▶ _YOUR TASK_
Beneath this task are records; print exactly the stretch of them from the line with "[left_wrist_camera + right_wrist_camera" through the line with "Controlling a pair", both ends included.

[RECORDS FOR THE TASK Boundary: Start]

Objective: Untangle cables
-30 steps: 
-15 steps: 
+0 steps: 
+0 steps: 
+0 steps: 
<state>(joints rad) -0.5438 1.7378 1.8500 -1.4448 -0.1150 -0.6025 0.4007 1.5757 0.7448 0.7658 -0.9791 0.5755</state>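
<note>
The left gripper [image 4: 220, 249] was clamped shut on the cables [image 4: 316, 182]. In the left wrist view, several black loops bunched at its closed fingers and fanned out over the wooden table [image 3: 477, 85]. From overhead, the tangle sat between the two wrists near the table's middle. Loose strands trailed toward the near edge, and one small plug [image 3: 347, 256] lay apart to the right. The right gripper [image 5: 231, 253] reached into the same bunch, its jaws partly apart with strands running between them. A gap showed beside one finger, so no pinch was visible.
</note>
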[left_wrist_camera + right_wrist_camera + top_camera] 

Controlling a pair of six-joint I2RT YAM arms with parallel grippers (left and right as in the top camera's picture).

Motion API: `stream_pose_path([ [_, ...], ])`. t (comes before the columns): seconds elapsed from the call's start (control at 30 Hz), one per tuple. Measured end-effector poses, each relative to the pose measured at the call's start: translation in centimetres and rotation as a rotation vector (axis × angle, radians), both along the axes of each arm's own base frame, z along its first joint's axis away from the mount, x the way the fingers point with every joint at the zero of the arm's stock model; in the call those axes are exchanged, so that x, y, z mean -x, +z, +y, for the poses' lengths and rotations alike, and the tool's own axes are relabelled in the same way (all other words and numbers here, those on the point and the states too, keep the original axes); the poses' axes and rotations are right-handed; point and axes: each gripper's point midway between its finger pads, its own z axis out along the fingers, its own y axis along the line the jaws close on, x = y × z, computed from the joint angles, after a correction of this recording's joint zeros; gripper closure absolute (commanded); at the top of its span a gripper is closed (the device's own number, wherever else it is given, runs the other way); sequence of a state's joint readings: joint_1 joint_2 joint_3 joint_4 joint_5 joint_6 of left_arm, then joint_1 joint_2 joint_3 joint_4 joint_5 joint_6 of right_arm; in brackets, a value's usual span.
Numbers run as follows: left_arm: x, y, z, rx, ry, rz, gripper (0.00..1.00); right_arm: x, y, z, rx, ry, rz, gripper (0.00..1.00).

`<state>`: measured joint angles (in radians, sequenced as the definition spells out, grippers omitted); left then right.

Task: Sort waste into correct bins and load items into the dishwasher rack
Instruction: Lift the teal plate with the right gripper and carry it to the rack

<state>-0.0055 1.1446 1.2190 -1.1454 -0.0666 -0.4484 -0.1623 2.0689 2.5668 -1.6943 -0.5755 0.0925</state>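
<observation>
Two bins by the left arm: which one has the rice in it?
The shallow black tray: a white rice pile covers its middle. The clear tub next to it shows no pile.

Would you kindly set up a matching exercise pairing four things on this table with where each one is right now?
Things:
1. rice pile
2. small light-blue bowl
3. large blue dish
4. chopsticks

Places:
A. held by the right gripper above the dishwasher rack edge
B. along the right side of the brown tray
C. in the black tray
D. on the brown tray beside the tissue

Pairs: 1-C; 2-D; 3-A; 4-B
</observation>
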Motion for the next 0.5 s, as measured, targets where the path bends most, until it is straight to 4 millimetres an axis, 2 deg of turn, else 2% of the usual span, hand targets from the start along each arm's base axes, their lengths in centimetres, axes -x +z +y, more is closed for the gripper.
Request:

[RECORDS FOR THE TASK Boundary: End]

▶ _OUTPUT OF THE EXERCISE_
[left_wrist_camera + right_wrist_camera + top_camera] 

Controlling a pair of six-joint I2RT YAM arms with parallel grippers (left and right as in the top camera's picture).

The reply is now complete.